Through this blog we aim to share updates and information about the happenings of our current awardees and alumni. So be sure to check in every week!

Alumni Update: Rahul Srivastava

Alumni Update: Rahul Srivastava

Rahul Srivastava is a 1993 scholar who studied social and urban anthropology in Mumbai, Delhi and Cambridge (UK). He is a co-founder of urbz and The Institute of Urbanology. His previous publications include an ethnography of urbanized nomads around Mumbai, a novel published by Puffin, (Penguin, India) and The Slum Outside, a commentary on Dharavi, co-written with Matias Echanove and published by Strelka Press and he continues to write extensively on urban issues with Matias.

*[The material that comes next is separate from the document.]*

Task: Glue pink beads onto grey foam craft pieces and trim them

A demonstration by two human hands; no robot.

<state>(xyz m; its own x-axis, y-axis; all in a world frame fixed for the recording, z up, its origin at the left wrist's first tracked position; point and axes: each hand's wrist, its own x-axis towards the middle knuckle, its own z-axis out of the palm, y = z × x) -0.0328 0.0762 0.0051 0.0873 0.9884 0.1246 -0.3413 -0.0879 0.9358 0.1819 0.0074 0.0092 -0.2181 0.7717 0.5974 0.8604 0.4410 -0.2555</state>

Their next major publication is signed up with Verso, London. He brings his background in anthropology and visual ethnography to urbanology, the practice that energises much of urbz's work in Mumbai and elsewhere.   

In this week’s post we are publishing an excerpt of an article Rahul has co-authored with Matias entitled, One Foot in the City, One Foot in the Village: The Invisible Mobility of Urban Workers in India. The article delves into the complex nuances of the people who lead lives that are split between the city and their village of origin. They do not see this to be a problem in itself, however believe that policies must account for this reality and accommodate the needs of a mobile workforce that sustains both the urban and the rural economy. 


Rethinking Belonging

Manoj Kumar Vishwakarma is a carpenter working in Dharavi, Mumbai. He is originally from a village outside Varanasi, in Uttar Pradesh, where he has two houses and where his wife and children live. He has been living in Mumbai for 26 years and has re…

Manoj Kumar Vishwakarma is a carpenter working in Dharavi, Mumbai. He is originally from a village outside Varanasi, in Uttar Pradesh, where he has two houses and where his wife and children live. He has been living in Mumbai for 26 years and has rented a small house in one of Thane's homegrown neighbourhoods. He visits his village for fifteen days every three months and sometimes for 6 months at a stretch. © urbz

Mohammad Asif Ansari (in the image below) and Monish Khan are returning to their hometown named Bareilly in the state of Uttar Pradesh, due to work opportunities drying up post the pandemic. They used to work in tailoring workshops in Dharavi over t…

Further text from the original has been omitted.